A recruiter was sent to the London School of Economics in London to sign up students to travel to South Africa to set off leaflet bombs in a co-ordinated attack informing black residents that the ANC was still up and running and battling on their behalf against the racist regime. The plan was to bring millions hope and to show that their plight was not forgotten.
Some of the real-life London recruits recount their extraordinary stories in director Gordon Main’s insightful and gripping documentary which was 10 years in the making. The film uses narrative fiction: reconstructions with actors playing the younger versions of these freedom fighters who relay eyewitness testimony as it was happening.
It seems like you are watching a nail-biting thriller rather than a documentary at times as you are given a blow-by-blow account of their mission in the run-up to the bombings.
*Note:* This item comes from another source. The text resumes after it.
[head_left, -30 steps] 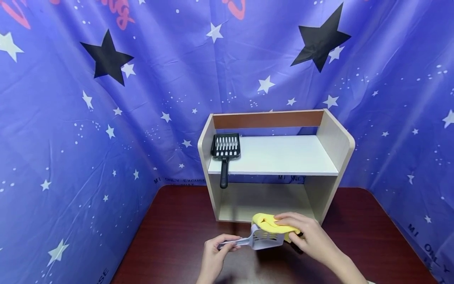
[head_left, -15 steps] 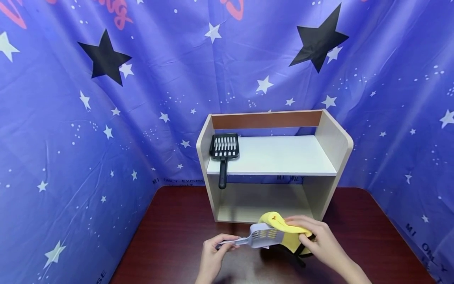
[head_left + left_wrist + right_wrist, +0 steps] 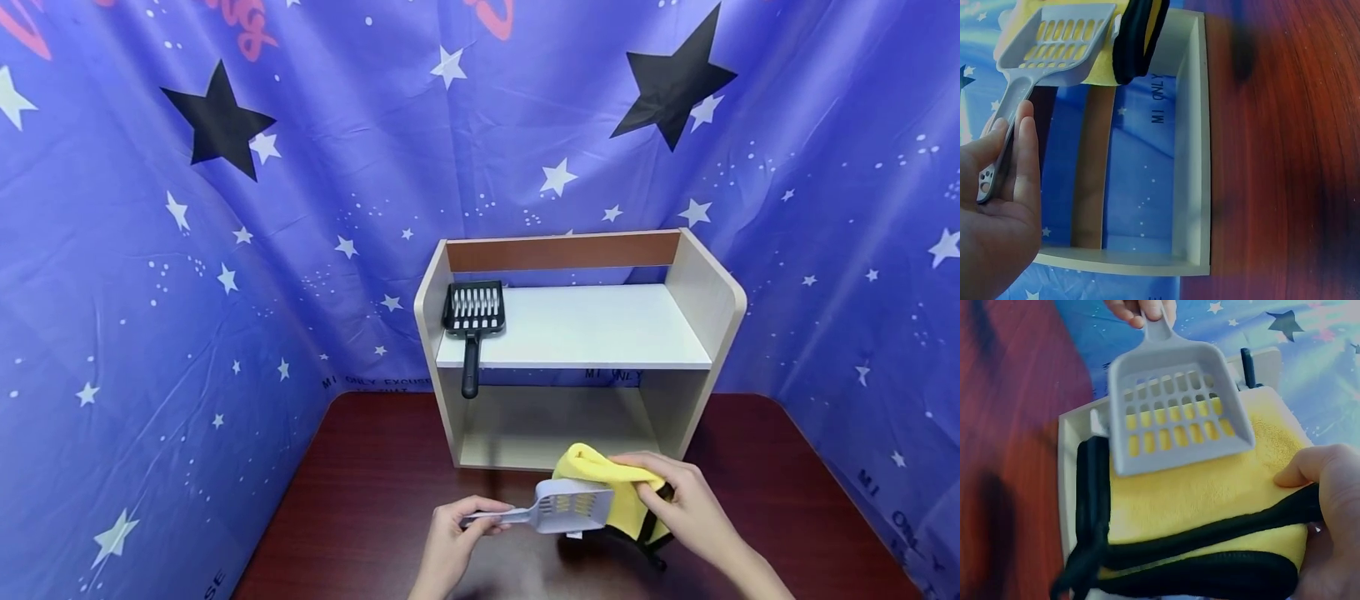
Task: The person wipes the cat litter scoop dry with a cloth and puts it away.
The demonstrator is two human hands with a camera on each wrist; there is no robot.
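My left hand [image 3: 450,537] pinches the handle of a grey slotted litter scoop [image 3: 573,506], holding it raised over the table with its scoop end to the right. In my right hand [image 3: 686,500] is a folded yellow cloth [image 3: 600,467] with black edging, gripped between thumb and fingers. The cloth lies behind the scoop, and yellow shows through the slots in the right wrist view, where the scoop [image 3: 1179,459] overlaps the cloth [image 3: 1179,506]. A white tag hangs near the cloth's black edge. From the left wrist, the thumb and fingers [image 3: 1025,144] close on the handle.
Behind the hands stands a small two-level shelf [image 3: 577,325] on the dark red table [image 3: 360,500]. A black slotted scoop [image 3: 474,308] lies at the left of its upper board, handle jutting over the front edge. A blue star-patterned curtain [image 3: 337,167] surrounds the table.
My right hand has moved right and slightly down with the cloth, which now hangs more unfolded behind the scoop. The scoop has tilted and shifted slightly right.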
Many of these students were just 19 years old and idealistic with no real notion or concept of the consequences that could befall them if they were caught.
Two of them were in the midst of preparing the bombs in their hotel room when a housekeeper walked in on them surrounded by hundreds of leaflets and numerous detonators. The look of shock on the maid’s face was priceless. Another two were stopped by police and had ticking bombs in carrier bags on the back seat of their car. They told the cops they were lost tourists and, being white, the police believed them and let them go on their merry way.
I couldn’t help thinking that it was very fortunate that no-one was injured in the explosions but it was extremely brave of these teenagers to put their lives on the line for others. One explains how he was caught, and then tortured and beaten in custody which is harrowing to hear.
Their little-known but unbelievable role in the fight to end apartheid needs to be widely known and they should finally receive the recognition that they deserve.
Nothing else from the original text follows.